Que ce soit les parents, les psychologues ou les procureurs, tout le monde est d'accord pour dire que la pornographie n'est pas destinée aux mineurs. La loi ordonne également que les enfants et les adolescents soient protégés contre les contenus pornographiques.
Quel politicien aurait donc pu s'opposer à la demande de Nik Gugger (ZH) d'introduire un contrôle de l'âge pour la pornographie sur Internet? À première vue, pas grand monde: le Conseil national l'a soutenu à une majorité des deux tiers et la commission des télécommunications du Conseil des Etats a également donné son accord.
Problèmes techniques
Cette semaine, le Conseil des Etats aurait dû lui aussi se prononcer sur le blocage de la pornographie pour les moins de 16 ans. Mais il y a eu un «couac»: concrètement, comment le blocage devrait-il se faire?
La conseillère fédérale responsable du PS, Simonetta Sommaruga, qualifie l'idée de Nik Gugger de «peu réaliste»: ce dernier a indiqué qu'il n'y avait qu'à introduire un «blocage du réseau».
Facilement contournable?
Seulement voilà: la Suisse a déjà introduit un blocage du réseau. Ce dernier permet certes de restreindre certaines parties d'Internet pour les jeux de hasard en ligne, mais il peut être aisément contourné par les technophiles.
Les radicaux n'y voient à ce titre rien de moins qu'un danger pour le libéralisme: «Bloquer le réseau comme en Chine, ce serait une sorte d'Etat de surveillance, et cela n'est pas envisageable, ne serait-ce qu'en raison de notre constitution», a déclaré cette semaine le conseiller aux Etats Andrea Caroni à la télévision suisse.
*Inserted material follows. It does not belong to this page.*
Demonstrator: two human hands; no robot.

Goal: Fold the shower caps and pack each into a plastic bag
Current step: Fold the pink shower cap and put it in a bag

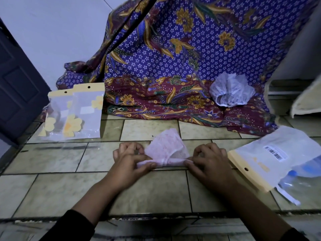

En ce qui concerne les sites pornographiques, on parle «d'une offre énorme et tout à fait légale dans le monde entier, que des millions de personnes consomment également en Suisse».
Protéger la jeunesse
Nik Gugger s'estime toutefois mal compris: «Je ne parle pas de bloquer le réseau», précise-t-il à Blick. Il demande simplement de «mettre en place des obstacles pour protéger la jeunesse, comme c'est le cas pour les alcopops ou la nicotine».
La carte d'identité électronique prévue pourrait être une solution. Mais son introduction n'est pas attendue avant un certain temps.
«Pas de solution technique pertinente»
La demande de Nik Gugger est-elle réalisable sans blocage du réseau? Swisscom répond par la négative: l'entreprise ne considère pas le blocage du réseau comme une solution viable.
Elle ajoute même: «Du côté du réseau, nous ne voyons actuellement aucune solution technique pertinente.»
Décision ajournée
Le Conseil des Etats a ajourné sa décision cette semaine et a envoyé le dossier à la commission juridique. Nik Gugger s'attend à ce que sa requête y soit «améliorée» et qu'en plus d'un blocage du réseau, d'autres solutions techniques soient formulées. Ainsi désamorcé, le sujet pourrait être tranché dans son sens dès le mois de décembre.
Les tireurs de ficelles de la Silicon Valley sont apparemment aussi de cet avis: des représentants de Google se sont présentés cette semaine chez le conseiller national et au Palais fédéral. Nik Gugger ironise: «Ils ne viennent pas sans plan.»
Google face à un dilemme
Le géant mondial est toutefois pris dans un dilemme. D'une part, Google veut soutenir Pro Juventute et Cie dans la protection de la jeunesse. D'autre part, en bonne entreprise américaine, la filiale veut appliquer le moins de barrières en ligne possible - ces dernières étant mauvaises pour les affaires.
Pendant ce temps, en Allemagne, la commission pour la protection de la jeunesse dans les médias a ordonné aux cinq plus grands fournisseurs d'accès nationaux de bloquer un site porno particulier. Cette semaine, Nik Gugger a justement reçu un courrier d'une entreprise du Liechtenstein qui, selon ses dires, «connaît en détail le sujet et la situation en Allemagne». L'entreprise présenterait volontiers des «ébauches de solutions» pour la Suisse.